■ Task item ■
Exactly the lines from the opening of the data through the line containing "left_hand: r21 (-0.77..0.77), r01" should be reproduced, please, with nothing added.
___ Records shown ___
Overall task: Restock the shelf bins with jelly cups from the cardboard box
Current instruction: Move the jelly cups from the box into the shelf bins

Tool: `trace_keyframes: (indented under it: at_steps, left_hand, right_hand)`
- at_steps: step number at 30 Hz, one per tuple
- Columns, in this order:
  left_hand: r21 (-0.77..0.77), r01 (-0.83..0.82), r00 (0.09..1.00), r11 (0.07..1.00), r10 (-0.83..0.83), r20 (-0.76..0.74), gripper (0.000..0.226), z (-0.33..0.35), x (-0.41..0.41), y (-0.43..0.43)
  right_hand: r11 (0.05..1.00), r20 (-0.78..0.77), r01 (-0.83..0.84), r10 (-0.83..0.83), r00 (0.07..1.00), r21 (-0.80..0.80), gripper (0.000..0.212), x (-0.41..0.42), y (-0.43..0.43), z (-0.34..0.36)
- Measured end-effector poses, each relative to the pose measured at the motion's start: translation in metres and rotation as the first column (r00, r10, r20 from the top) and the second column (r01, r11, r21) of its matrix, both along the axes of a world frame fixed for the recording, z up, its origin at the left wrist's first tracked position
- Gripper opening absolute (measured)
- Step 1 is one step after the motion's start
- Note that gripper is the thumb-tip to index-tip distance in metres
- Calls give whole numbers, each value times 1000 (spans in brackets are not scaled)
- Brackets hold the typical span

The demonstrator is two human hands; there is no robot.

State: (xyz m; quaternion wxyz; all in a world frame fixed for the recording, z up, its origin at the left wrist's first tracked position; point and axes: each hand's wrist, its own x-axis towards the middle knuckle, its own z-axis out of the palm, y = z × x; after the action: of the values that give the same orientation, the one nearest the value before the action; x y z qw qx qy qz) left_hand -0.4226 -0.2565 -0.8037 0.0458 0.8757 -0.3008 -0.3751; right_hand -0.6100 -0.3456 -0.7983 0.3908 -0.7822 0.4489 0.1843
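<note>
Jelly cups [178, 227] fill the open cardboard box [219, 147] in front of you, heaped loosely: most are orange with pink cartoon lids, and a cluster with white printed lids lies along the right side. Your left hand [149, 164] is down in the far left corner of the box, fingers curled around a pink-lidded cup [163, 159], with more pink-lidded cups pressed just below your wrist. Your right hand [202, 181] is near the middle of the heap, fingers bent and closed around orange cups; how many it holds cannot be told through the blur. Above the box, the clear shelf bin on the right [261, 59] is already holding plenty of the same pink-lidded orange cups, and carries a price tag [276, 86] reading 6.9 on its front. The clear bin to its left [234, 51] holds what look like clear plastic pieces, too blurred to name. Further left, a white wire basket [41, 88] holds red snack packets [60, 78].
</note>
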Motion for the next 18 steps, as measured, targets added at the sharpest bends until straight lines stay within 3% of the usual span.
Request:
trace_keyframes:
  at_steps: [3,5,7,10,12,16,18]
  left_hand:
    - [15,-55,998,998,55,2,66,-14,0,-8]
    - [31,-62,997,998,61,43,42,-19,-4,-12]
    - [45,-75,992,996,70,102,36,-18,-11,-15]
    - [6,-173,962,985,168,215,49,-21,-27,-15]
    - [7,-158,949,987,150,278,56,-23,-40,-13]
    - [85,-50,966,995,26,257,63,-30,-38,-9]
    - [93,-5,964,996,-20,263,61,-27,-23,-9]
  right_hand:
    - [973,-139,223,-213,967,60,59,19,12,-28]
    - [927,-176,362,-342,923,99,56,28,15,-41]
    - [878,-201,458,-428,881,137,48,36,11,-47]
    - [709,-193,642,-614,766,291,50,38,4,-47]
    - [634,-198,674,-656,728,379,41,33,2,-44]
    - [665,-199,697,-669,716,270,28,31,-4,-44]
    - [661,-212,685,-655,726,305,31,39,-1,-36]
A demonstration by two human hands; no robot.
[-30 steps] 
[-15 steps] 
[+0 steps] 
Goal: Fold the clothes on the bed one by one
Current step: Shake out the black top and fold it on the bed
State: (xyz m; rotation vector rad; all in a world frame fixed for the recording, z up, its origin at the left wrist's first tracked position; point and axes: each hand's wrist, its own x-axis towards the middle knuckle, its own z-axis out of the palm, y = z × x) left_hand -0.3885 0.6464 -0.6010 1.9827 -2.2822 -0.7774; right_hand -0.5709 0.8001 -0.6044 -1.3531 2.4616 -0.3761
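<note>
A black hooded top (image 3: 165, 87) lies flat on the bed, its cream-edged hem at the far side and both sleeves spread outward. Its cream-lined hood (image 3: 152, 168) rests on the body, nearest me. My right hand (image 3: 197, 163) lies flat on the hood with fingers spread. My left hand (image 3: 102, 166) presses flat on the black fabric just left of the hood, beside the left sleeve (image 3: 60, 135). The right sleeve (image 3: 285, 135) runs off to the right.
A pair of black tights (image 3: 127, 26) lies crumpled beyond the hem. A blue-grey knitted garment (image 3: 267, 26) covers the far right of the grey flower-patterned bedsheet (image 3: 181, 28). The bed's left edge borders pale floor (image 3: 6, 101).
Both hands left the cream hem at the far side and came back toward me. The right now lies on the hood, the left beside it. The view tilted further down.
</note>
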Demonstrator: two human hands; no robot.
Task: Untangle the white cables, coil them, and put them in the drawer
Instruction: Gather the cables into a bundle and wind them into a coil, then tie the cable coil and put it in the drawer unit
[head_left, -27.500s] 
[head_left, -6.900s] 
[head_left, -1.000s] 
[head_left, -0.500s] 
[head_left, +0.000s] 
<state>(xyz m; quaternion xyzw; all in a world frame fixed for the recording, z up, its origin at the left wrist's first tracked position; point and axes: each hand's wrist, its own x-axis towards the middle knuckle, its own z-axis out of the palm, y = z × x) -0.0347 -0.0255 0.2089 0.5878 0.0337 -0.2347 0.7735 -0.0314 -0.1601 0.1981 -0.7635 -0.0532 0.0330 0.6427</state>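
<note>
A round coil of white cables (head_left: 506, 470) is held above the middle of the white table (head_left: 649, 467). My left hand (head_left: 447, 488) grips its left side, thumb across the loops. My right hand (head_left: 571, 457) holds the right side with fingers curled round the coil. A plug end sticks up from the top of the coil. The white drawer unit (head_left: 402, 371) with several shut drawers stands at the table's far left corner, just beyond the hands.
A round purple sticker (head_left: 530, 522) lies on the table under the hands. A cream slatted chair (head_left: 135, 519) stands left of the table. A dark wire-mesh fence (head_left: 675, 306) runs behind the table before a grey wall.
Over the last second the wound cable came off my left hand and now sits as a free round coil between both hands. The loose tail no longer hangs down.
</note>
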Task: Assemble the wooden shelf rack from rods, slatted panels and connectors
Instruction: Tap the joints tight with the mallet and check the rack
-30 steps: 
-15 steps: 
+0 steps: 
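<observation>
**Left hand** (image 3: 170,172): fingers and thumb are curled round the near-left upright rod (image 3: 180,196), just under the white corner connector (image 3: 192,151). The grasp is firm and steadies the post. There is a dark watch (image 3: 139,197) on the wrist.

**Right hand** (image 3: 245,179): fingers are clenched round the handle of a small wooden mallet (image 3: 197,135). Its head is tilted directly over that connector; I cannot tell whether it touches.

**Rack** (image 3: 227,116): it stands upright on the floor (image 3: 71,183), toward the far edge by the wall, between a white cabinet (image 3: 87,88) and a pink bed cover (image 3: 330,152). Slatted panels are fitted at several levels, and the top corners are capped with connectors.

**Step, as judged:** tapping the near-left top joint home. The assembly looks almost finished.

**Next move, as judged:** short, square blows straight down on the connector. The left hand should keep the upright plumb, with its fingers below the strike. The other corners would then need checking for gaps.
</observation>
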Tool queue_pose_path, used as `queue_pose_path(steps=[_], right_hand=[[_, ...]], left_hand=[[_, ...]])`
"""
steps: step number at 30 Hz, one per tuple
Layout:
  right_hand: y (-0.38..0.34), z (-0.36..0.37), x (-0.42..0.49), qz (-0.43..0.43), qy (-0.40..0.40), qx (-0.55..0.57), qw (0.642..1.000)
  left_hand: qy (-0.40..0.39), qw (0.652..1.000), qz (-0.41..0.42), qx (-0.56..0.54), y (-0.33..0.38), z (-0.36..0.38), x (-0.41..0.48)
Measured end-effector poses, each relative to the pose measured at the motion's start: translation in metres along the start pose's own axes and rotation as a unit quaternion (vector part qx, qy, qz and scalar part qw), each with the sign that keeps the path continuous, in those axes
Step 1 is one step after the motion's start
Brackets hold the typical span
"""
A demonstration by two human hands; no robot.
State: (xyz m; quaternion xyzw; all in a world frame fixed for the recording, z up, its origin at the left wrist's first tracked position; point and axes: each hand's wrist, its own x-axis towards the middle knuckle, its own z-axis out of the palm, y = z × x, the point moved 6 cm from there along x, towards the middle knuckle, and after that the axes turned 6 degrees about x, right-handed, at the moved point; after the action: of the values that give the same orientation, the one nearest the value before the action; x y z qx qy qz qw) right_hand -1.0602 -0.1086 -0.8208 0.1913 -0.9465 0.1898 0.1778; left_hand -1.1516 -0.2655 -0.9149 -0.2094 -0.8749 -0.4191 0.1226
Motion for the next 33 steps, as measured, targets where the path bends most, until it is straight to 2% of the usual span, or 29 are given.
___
■ Task solution ■
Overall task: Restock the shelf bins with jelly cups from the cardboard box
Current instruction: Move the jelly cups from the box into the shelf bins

Tool: `trace_keyframes: (indented under it: at_steps, left_hand, right_hand)`
- at_steps: step number at 30 Hz, one per tuple
- Columns, in this order:
  left_hand: r21 (-0.77..0.77), r01 (-0.83..0.82), r00 (0.09..1.00), r11 (0.07..1.00), r10 (-0.83..0.83), r20 (-0.76..0.74), gripper (0.000..0.226), z (-0.33..0.35), x (-0.41..0.41), y (-0.43..0.43)

There is nothing else to the answer.